Problem:
Looking at the records below, say how many lines contain "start". Nothing else belongs in the answer.

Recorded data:
■ ■ ■
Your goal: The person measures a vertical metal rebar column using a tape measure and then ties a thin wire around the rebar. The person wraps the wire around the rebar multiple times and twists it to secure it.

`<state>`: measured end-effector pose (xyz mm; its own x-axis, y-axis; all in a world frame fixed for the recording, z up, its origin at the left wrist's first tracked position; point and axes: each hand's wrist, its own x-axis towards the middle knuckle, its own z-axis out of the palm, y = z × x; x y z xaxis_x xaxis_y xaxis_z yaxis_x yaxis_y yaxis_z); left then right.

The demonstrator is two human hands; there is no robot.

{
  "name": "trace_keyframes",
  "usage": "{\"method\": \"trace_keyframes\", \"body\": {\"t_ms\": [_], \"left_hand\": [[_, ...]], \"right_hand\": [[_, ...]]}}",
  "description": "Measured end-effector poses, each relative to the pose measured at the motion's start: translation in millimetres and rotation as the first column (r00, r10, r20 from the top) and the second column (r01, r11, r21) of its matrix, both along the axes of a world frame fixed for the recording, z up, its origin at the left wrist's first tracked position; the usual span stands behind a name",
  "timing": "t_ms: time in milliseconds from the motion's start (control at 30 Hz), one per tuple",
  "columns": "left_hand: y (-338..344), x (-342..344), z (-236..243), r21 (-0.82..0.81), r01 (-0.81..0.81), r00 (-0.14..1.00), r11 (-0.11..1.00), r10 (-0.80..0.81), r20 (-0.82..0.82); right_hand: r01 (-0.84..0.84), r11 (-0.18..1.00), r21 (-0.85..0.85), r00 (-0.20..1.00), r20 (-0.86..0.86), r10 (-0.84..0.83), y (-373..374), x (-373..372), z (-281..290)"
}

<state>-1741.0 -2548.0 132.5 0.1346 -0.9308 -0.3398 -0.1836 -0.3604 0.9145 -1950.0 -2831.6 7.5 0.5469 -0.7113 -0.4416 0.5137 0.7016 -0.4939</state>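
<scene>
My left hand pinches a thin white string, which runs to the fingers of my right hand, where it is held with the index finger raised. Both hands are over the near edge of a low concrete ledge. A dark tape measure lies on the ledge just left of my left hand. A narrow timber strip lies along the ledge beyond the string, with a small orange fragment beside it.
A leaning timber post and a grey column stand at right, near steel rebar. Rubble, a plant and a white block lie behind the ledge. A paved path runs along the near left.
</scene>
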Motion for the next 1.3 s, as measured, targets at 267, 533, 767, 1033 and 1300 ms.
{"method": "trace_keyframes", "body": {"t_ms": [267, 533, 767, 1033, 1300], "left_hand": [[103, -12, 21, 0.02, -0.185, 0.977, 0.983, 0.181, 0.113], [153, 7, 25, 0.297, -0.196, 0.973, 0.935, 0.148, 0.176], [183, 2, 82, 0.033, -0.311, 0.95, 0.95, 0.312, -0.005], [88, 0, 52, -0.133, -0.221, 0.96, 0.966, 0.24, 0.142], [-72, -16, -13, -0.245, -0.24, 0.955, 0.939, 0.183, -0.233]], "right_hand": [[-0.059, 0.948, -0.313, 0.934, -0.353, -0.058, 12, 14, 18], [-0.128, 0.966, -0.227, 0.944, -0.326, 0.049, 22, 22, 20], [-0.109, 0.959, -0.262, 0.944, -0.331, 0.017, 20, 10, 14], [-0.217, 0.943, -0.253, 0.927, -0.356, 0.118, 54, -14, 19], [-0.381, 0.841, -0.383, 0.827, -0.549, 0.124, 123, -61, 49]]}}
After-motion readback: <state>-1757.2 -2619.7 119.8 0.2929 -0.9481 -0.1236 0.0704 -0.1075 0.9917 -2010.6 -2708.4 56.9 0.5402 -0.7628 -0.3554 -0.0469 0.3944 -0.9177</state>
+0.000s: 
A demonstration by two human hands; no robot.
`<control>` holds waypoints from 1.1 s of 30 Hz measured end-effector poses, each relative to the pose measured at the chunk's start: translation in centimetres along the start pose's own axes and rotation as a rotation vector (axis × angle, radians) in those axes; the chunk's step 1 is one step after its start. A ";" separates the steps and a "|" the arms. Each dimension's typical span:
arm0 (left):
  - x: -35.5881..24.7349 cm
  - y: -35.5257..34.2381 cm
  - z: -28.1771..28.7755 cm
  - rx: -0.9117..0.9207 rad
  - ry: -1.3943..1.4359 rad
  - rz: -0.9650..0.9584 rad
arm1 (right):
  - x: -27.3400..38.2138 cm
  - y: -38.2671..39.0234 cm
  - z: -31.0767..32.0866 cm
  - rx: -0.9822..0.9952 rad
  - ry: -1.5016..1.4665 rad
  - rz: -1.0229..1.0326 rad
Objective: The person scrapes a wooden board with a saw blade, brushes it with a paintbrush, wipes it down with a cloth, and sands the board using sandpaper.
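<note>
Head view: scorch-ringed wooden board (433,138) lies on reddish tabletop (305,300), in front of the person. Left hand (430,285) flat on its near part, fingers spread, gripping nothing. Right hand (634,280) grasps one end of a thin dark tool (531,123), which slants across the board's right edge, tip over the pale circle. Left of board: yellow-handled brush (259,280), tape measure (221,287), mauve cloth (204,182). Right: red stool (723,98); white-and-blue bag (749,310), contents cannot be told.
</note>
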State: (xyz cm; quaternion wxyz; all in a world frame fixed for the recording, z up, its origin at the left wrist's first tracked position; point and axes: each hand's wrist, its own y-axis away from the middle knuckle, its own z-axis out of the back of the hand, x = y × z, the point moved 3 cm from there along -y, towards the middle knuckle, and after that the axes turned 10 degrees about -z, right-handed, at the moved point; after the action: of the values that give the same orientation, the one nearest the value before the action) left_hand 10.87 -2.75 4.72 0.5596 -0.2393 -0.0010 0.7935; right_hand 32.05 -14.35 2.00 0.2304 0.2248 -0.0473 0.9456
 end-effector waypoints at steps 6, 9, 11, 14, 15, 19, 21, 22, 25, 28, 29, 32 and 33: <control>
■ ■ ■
Completed exercise:
3